◆ Work request ◆
Of all the entries below, only the lines from the one with "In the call" up to and including the one with "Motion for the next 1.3" are to be duplicated exactly.

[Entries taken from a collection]
· · · · ·

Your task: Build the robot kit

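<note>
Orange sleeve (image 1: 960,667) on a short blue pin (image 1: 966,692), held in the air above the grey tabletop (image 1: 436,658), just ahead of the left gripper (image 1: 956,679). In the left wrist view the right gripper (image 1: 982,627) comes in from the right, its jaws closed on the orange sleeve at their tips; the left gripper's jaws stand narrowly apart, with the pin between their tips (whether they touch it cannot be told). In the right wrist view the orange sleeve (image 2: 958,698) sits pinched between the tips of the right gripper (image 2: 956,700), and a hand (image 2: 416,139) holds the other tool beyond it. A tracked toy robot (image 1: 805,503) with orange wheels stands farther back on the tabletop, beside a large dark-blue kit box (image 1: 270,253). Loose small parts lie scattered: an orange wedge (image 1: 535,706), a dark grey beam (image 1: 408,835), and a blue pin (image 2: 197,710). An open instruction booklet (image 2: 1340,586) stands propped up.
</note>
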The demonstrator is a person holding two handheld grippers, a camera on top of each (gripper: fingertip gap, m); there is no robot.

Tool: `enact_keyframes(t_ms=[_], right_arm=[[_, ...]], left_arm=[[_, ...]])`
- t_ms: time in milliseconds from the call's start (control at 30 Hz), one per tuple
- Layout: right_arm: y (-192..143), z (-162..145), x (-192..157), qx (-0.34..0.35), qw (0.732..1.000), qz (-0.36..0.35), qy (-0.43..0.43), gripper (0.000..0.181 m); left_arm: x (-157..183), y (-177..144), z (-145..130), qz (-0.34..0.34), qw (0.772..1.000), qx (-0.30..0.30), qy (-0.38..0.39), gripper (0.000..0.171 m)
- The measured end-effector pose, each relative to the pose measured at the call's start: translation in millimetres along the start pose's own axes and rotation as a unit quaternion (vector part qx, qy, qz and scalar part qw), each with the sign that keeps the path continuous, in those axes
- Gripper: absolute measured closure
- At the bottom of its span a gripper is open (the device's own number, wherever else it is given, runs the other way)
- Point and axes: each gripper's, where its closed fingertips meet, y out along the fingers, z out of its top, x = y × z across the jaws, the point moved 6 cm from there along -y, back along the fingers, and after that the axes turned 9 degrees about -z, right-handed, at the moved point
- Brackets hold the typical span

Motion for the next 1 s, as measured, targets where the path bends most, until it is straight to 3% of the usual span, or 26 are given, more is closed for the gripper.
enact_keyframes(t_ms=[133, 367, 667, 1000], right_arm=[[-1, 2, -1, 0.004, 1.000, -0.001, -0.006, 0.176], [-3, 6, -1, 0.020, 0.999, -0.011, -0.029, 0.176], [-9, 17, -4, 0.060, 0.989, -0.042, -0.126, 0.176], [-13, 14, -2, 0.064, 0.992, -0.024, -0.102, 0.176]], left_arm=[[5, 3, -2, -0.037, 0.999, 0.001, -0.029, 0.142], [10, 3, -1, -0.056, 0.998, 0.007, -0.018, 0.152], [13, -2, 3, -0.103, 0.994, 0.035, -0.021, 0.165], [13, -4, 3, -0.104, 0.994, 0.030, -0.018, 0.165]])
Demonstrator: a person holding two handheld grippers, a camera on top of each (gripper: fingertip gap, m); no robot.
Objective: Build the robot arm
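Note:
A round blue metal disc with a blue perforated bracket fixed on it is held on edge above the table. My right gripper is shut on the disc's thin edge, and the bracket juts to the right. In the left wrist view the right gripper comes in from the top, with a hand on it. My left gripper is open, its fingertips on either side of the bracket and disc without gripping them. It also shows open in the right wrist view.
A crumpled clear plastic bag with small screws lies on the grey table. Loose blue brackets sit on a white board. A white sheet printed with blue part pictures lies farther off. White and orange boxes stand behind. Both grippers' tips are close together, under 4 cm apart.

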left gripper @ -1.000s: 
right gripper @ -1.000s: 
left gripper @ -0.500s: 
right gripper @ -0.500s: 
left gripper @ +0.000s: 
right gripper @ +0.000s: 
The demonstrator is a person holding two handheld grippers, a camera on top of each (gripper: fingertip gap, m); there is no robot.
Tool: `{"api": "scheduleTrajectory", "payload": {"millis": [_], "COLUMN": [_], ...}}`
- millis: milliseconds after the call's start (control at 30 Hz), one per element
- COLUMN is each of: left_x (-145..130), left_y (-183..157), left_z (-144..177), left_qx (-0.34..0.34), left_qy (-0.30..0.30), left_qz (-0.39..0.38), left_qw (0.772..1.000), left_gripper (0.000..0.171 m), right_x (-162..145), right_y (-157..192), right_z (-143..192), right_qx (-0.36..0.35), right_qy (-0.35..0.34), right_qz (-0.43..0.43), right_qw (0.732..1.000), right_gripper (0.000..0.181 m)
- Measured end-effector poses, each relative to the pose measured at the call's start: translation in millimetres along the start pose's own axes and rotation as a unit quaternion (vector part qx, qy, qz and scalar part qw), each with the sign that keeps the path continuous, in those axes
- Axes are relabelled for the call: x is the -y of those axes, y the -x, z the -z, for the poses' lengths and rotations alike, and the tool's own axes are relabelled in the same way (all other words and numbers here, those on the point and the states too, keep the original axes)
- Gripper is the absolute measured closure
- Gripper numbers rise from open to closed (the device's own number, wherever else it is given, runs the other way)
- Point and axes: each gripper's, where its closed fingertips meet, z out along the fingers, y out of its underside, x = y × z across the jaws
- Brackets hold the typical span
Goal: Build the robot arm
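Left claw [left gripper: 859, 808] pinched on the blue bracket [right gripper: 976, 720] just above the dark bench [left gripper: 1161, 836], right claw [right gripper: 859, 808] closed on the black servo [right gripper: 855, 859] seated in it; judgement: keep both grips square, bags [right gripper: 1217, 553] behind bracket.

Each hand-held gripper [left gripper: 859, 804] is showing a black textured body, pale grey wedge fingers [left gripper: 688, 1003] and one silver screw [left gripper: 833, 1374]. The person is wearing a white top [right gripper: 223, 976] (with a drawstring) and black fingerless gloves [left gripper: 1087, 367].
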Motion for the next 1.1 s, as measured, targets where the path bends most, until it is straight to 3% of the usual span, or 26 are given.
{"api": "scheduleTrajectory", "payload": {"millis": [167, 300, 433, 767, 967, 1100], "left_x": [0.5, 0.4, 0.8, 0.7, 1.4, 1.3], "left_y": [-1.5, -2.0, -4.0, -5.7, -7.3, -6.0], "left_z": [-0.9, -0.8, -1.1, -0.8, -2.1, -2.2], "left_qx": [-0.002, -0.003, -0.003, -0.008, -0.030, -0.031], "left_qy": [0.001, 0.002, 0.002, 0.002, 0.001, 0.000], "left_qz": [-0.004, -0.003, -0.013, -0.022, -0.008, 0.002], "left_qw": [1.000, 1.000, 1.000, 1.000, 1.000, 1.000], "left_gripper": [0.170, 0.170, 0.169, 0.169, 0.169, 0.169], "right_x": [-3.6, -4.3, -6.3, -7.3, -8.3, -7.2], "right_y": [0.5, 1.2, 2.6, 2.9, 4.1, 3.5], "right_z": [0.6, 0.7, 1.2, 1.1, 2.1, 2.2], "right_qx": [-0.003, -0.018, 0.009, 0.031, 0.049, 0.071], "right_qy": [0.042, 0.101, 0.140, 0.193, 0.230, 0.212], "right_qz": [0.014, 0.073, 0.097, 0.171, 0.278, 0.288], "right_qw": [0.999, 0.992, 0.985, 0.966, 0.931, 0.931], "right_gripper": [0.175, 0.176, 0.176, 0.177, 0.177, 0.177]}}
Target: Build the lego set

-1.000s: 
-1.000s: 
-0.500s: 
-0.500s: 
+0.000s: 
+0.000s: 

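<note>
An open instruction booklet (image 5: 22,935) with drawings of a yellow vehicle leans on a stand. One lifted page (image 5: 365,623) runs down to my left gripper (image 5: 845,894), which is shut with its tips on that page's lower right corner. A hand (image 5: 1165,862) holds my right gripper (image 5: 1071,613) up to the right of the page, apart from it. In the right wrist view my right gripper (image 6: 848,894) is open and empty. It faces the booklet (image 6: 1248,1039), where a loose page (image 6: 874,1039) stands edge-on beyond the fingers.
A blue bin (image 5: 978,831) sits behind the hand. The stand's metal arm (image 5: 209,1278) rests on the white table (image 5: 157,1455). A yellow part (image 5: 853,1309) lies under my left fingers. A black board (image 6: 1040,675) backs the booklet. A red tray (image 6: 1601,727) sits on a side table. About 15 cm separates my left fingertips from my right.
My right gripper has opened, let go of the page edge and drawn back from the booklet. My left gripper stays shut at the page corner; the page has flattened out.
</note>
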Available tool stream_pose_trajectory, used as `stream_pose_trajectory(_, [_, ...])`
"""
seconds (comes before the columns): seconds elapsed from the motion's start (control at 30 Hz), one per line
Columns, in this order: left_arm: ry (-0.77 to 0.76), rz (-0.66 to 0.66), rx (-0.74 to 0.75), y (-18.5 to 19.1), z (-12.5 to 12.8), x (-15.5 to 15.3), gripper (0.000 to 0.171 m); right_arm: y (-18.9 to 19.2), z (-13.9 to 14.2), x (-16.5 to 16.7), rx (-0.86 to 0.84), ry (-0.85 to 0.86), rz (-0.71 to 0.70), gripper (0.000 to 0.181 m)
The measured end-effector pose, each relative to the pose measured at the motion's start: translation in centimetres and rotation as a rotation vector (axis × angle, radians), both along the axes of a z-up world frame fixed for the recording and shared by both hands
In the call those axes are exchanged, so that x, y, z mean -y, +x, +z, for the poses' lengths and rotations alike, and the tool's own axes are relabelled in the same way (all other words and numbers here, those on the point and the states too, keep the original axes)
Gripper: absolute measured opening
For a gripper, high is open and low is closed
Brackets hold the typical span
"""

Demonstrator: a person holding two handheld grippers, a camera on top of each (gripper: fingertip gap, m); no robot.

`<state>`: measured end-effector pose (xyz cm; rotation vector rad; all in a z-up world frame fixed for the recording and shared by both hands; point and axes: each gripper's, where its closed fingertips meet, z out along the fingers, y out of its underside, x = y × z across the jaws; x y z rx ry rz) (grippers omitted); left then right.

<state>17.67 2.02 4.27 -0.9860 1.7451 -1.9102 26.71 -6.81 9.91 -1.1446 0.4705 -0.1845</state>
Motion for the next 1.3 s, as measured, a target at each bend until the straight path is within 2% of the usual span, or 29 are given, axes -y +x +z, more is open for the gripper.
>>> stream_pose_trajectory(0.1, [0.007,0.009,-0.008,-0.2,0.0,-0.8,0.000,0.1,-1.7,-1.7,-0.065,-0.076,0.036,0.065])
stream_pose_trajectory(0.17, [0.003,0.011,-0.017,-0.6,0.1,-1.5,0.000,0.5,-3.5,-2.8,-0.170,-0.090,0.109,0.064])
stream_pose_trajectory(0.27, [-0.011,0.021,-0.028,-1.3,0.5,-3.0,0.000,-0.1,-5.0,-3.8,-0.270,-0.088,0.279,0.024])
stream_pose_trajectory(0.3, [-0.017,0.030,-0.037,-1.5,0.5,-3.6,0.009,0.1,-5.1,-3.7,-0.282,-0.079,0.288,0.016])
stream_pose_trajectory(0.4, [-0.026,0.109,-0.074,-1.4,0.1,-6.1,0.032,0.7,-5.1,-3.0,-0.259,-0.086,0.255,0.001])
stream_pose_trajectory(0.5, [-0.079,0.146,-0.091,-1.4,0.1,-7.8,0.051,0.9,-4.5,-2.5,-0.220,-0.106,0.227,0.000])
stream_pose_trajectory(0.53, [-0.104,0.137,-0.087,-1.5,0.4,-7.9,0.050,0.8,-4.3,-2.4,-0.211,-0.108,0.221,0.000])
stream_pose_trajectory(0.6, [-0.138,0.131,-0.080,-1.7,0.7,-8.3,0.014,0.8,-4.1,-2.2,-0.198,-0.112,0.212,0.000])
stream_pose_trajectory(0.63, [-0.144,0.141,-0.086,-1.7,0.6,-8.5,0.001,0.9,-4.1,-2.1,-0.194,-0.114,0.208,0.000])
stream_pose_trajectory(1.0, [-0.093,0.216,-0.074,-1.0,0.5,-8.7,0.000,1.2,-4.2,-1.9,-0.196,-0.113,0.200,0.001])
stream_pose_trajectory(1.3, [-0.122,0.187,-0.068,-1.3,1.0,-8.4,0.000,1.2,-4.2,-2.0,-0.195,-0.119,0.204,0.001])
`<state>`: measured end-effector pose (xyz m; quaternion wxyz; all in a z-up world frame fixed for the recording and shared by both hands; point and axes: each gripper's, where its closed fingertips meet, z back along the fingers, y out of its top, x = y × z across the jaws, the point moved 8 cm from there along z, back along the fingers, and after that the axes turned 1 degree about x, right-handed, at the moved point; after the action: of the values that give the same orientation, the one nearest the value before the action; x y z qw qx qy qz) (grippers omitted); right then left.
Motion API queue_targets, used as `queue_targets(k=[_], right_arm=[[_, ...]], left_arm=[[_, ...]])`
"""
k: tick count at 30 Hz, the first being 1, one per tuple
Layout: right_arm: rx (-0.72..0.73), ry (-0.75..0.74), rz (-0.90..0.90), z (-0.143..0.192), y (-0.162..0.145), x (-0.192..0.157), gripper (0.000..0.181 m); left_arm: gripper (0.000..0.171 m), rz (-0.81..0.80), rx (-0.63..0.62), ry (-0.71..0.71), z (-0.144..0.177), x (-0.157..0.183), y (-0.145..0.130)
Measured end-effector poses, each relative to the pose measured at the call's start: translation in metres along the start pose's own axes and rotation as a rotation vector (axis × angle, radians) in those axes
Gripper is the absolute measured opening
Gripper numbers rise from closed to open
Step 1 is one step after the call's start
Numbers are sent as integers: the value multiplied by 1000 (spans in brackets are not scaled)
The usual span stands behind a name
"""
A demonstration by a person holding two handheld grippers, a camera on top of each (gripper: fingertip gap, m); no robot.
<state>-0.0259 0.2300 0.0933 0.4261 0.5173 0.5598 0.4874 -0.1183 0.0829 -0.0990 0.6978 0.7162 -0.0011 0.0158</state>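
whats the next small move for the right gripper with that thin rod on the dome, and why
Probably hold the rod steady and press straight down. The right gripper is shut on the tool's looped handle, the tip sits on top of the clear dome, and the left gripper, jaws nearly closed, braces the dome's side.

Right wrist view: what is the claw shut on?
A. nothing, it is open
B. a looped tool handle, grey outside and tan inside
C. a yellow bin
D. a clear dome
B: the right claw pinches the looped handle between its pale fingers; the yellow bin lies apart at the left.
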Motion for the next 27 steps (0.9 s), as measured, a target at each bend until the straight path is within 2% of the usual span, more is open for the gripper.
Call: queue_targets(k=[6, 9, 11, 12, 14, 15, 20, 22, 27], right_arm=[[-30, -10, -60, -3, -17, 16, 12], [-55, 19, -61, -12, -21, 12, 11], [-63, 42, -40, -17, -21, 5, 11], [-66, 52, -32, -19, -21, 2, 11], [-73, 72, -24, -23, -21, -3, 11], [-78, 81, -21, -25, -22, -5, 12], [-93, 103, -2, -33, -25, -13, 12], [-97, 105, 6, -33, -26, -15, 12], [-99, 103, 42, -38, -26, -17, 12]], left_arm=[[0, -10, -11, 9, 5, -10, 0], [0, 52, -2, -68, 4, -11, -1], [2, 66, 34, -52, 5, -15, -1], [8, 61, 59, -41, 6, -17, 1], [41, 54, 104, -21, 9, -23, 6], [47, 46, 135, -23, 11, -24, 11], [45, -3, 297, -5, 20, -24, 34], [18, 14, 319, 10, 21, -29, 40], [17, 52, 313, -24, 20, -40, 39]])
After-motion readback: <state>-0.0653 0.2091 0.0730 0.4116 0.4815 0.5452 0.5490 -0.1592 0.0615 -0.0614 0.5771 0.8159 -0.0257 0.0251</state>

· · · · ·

◆ Answer box ◆
In the call those axes are exchanged, so that x, y, z mean -y, +x, +z, for the poses' lengths and rotations alike, and the tool's own axes are relabelled in the same way (all other words and numbers here, those on the point and the states too, keep the original axes)
Gripper: absolute measured opening
For a gripper, high is open and low is closed
Brackets hold the typical span
"""

Demonstrator: a person holding two handheld grippers, a camera on top of each (gripper: fingertip gap, m); no robot.

`<state>`: measured end-effector pose (xyz cm; rotation vector rad; all in a z-up world frame fixed for the recording and shared by both hands; point and axes: each gripper's, where its closed fingertips meet, z out along the fingers, y out of its underside, x = y × z across the jaws; x y z rx ry rz) (grippers omitted); left then right.

<state>17.67 2.02 4.27 -0.9860 1.7451 -1.9102 26.71 -6.81 9.91 -1.1446 0.4705 -0.1845</state>
Motion for the next 1.3 s, as measured, a target at each bend until the straight path is within 2% of the usual span, or 29 are given, axes -y +x +z, more is open for the gripper.

Nothing remains to be added to this answer.